# Is a hainet necessary if my hair stays neat without it?



## blossom856 (Apr 5, 2007)

I know that hairnets are useful for keeping your hair from being all over the place in a show but are they required? I can put my hair in a small bun and then I wouldn't need one. Te hairnets don't even hold my hair anyway. So can I get away without one? Also I've noticed that a lot of people wear their hairnets over their ears. Why? That looks weird and I can't imagine that it's comfortable.


----------



## kickshaw (May 7, 2008)

I don't know what division you are showing in, but in saddleseat, it definitely provides a more finished and polished look. I would imagine it is the same for other disciplines. You may think that your hair stays in a bun all by itself, but after a long class on a saddle horse, a round of jumps, or even riding a pleasure horse...little flyaways can and do appear. 

Not so sure about the hairnet over the ears thing, though.


----------



## farmpony84 (Apr 21, 2008)

I hate hair nuts but ... My trainers husband would say... And this has been modified for the PG effect...

"You look like a @#$%^&*()#$%^&*()%$^&*()^&*()out there! Don't you tell people you are riding with us you backward#&*(#%*&*( what's wrong with you and where is your #$%^&#%&*(&IO* hair net??????"
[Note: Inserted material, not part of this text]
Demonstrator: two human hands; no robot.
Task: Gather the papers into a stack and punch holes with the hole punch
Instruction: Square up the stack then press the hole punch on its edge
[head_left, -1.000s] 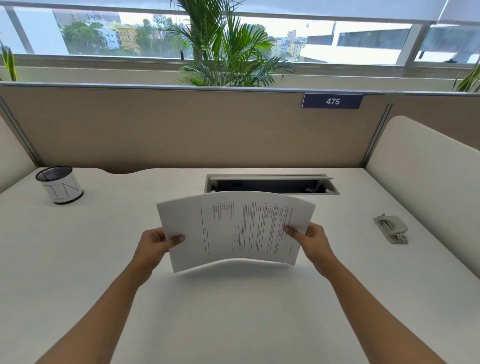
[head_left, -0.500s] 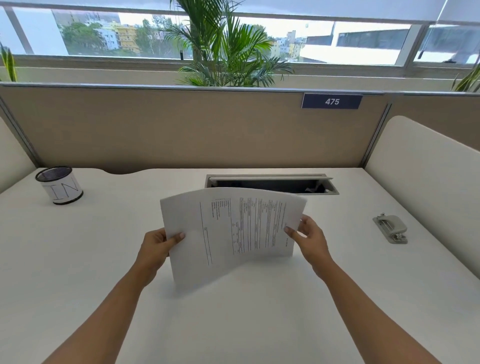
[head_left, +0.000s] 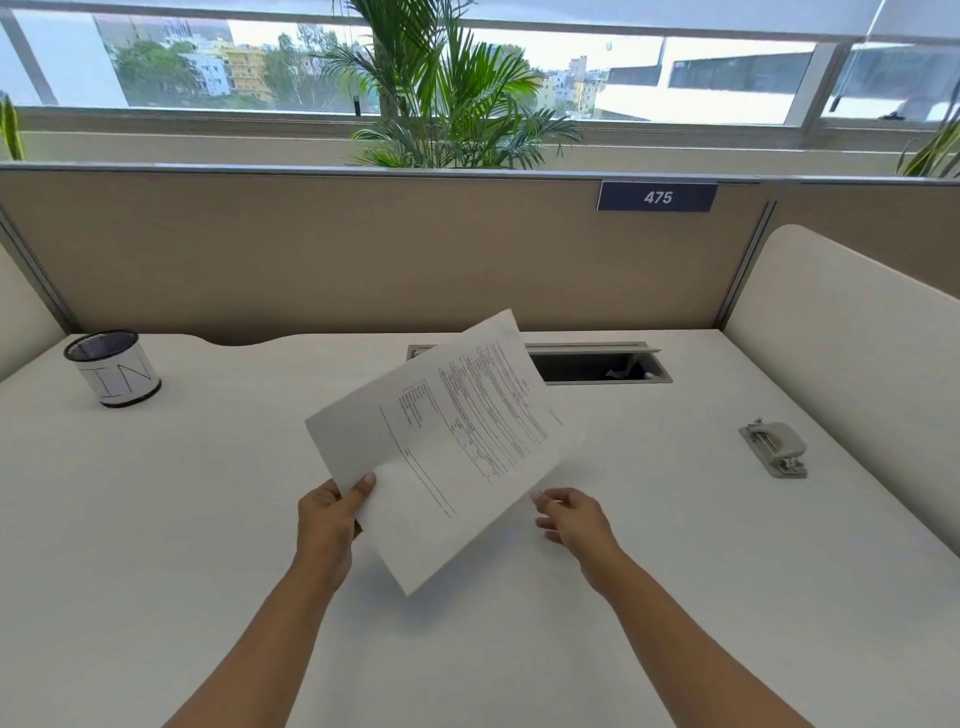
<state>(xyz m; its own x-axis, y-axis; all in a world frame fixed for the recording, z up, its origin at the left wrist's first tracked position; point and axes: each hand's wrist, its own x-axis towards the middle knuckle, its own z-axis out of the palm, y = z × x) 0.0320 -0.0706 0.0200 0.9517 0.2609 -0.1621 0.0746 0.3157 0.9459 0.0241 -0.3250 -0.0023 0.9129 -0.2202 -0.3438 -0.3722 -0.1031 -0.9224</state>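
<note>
Left hand (head_left: 327, 525) alone grips papers (head_left: 447, 447), tilted above worktop (head_left: 208, 519) centre; right hand (head_left: 576, 519) has released edge, fingers loose, possibly brushing it. Stack gathered; hole punch (head_left: 774, 448) waits untouched, far right.

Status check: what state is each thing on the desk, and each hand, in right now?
papers, stacked, tilted, held above the desk
left hand, pinches the papers' near-left edge
right hand, at the papers' edge, contact unclear
hole punch, on the desk, untouched
pen cup, upright
cable hatch, open
</note>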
My response??? "I dunno..."


----------



## twinkle_toes (Dec 29, 2007)

Though they are not required, I strongly advise you to where one. You may think thtat in a bun your hair will stay neat, but after riding for a little while there will be flyaways. And it alway looks more polished to wear one. And it is correct to have the hair and hairnet go over the tips of your ears (at least thats what i learned). But you don't feel it at all.


----------



## PoptartShop (Jul 25, 2010)

Ah, I wear them sometimes.  They do help, & give you a cleaner look.


----------



## Jrchloe (Dec 17, 2007)

blossom856 what are you showing in? Saddleseat?


----------



## blossom856 (Apr 5, 2007)

english pleasure and english equitation


----------



## Jrchloe (Dec 17, 2007)

So huntseat?


----------



## blossom856 (Apr 5, 2007)

Well it's not exactly like huntseat, but close.


----------



## kickshaw (May 7, 2008)

what breed of horse will you be riding?


----------



## Frog (May 24, 2007)

I can't stand wearing a hairnet, I always feel itchy :? I just tend to plaster my hair in hairpray or gel and don't take my hat off unless absolutely neccessary. It makes for a very entertaining hairstyle afterwards


----------



## farmpony84 (Apr 21, 2008)

a friend of mine uses quickbraid and braids hers. i cant' stand that feel but her hair never moves...


----------



## Jumpit007 (Jul 2, 2007)

In an english class, you should definetely wear a hair net. It adds to the look, and keeps you nice and clean looking. Judges will appreciate it, no matter where you are showing. As far as the hair over the ears thing, your hair should be 1/4 of the way over each ear, secured under a hairnet. Not sure why people do it, but it is part of the uniform. Its not uncomfortable, as long as you buy the right hairnets. 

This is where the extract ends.